§ What is required
Show all lines containing "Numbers" from the data below.

§ Supplied records
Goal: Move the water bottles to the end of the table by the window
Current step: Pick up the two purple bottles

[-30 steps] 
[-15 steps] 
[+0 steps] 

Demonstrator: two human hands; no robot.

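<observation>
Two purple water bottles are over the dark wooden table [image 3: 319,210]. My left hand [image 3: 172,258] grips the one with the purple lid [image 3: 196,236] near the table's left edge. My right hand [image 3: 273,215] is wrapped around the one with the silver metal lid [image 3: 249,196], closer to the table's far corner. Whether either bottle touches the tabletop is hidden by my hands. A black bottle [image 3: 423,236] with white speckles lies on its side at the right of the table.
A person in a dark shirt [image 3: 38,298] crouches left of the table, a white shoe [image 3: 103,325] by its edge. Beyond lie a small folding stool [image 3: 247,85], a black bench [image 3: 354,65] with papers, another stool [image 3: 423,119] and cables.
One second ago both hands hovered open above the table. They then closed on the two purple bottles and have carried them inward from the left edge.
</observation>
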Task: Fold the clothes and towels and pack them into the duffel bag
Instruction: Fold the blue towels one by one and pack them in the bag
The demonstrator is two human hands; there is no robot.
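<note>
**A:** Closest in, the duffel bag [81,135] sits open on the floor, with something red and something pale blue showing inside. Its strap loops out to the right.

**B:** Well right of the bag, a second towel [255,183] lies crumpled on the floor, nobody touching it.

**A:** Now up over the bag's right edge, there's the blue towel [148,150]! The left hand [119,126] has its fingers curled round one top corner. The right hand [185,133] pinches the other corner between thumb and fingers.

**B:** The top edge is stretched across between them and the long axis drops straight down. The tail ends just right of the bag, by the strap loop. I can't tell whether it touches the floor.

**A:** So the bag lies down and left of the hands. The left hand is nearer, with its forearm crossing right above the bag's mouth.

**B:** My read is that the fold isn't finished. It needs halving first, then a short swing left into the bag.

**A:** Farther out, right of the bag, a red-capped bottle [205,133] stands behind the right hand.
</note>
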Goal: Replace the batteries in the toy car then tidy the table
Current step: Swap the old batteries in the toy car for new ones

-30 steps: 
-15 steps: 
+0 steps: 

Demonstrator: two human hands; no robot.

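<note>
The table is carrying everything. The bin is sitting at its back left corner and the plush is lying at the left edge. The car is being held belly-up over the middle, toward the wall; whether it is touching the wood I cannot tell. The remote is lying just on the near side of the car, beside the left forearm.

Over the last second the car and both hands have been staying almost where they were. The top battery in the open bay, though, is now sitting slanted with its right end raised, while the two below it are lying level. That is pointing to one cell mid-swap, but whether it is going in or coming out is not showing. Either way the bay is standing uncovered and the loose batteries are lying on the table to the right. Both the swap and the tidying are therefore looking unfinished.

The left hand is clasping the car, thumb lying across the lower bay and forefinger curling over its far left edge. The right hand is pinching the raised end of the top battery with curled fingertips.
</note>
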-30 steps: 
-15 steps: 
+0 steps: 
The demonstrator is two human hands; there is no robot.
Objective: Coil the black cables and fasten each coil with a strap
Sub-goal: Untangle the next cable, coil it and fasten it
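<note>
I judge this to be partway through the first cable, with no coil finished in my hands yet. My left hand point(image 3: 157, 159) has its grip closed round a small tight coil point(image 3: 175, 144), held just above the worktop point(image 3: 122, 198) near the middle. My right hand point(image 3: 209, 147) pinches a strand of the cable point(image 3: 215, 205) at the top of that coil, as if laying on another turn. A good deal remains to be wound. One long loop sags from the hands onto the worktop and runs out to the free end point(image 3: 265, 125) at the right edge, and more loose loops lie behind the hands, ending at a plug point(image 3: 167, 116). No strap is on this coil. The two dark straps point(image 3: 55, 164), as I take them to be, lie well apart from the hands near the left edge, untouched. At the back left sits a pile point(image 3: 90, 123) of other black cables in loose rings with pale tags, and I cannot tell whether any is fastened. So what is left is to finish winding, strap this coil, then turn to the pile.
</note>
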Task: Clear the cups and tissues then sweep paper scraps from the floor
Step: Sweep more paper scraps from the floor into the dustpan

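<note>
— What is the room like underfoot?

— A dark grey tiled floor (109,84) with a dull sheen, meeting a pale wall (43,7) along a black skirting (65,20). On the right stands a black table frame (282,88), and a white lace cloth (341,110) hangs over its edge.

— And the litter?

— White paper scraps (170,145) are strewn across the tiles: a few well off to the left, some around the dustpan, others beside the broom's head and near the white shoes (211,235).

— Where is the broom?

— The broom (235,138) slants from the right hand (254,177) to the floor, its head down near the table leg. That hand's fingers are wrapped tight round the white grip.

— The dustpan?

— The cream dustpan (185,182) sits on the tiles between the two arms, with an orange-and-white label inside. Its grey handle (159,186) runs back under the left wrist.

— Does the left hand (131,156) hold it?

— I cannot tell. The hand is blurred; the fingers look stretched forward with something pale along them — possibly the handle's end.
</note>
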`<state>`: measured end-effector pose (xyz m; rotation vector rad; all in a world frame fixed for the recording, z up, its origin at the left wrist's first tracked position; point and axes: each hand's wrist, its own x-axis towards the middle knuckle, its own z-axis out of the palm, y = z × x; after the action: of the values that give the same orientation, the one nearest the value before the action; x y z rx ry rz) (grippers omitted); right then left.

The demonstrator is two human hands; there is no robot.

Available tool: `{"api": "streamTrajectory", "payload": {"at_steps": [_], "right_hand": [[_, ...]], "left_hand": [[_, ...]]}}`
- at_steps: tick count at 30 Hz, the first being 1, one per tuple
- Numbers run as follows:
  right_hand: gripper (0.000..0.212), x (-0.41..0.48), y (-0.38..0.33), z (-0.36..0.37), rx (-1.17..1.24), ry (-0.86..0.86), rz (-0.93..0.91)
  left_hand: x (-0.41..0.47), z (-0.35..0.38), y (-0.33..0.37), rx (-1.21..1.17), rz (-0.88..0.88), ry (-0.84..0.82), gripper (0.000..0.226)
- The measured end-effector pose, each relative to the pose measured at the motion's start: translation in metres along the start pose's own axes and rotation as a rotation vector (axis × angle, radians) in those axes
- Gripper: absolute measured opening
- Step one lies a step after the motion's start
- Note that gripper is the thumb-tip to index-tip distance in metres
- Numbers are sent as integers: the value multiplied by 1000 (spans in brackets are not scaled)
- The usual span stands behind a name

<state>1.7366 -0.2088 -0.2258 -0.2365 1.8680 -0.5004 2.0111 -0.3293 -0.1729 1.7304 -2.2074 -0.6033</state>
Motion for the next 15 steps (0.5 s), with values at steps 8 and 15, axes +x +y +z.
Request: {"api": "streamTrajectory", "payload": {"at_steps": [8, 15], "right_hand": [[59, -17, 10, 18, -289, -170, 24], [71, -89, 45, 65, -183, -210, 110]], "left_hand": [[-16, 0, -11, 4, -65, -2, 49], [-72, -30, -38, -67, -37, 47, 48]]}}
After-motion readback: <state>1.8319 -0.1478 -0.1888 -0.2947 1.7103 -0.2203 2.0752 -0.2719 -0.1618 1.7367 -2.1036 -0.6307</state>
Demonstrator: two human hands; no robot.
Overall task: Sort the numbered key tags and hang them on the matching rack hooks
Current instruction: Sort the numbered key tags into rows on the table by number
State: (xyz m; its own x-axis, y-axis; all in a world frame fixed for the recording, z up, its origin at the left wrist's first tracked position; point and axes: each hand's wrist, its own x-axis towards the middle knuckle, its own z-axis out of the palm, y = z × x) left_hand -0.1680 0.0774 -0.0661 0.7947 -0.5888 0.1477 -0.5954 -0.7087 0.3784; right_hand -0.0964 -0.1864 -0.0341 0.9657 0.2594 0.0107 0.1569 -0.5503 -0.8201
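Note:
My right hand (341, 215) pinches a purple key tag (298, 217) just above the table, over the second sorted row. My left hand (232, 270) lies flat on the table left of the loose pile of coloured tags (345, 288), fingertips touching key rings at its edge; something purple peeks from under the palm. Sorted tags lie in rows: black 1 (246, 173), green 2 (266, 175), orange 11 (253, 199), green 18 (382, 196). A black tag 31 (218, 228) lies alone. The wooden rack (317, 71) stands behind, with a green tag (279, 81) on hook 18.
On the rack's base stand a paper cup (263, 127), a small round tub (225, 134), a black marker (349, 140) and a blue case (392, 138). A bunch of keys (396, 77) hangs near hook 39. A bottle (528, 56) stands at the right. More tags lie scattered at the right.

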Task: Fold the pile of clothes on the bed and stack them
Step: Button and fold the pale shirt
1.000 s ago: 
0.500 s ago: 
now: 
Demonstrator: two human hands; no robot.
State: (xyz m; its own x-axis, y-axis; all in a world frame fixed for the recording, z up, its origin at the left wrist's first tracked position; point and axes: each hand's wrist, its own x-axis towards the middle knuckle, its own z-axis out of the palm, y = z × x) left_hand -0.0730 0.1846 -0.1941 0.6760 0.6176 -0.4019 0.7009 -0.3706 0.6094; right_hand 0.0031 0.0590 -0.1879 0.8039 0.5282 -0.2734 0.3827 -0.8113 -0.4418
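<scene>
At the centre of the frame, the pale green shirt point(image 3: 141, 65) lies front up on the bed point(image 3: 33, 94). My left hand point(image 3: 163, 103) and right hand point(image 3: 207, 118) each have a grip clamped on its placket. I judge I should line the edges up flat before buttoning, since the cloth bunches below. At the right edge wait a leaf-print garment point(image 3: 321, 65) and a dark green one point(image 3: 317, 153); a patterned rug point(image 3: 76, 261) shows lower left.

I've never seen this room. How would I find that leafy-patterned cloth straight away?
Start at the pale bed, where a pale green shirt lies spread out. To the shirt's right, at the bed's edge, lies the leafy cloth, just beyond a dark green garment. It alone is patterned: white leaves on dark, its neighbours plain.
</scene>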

§ Finished task
- Numbers run as follows:
- Numbers are sent as integers: the value multiplied by 1000 (spans in brackets are not scaled)

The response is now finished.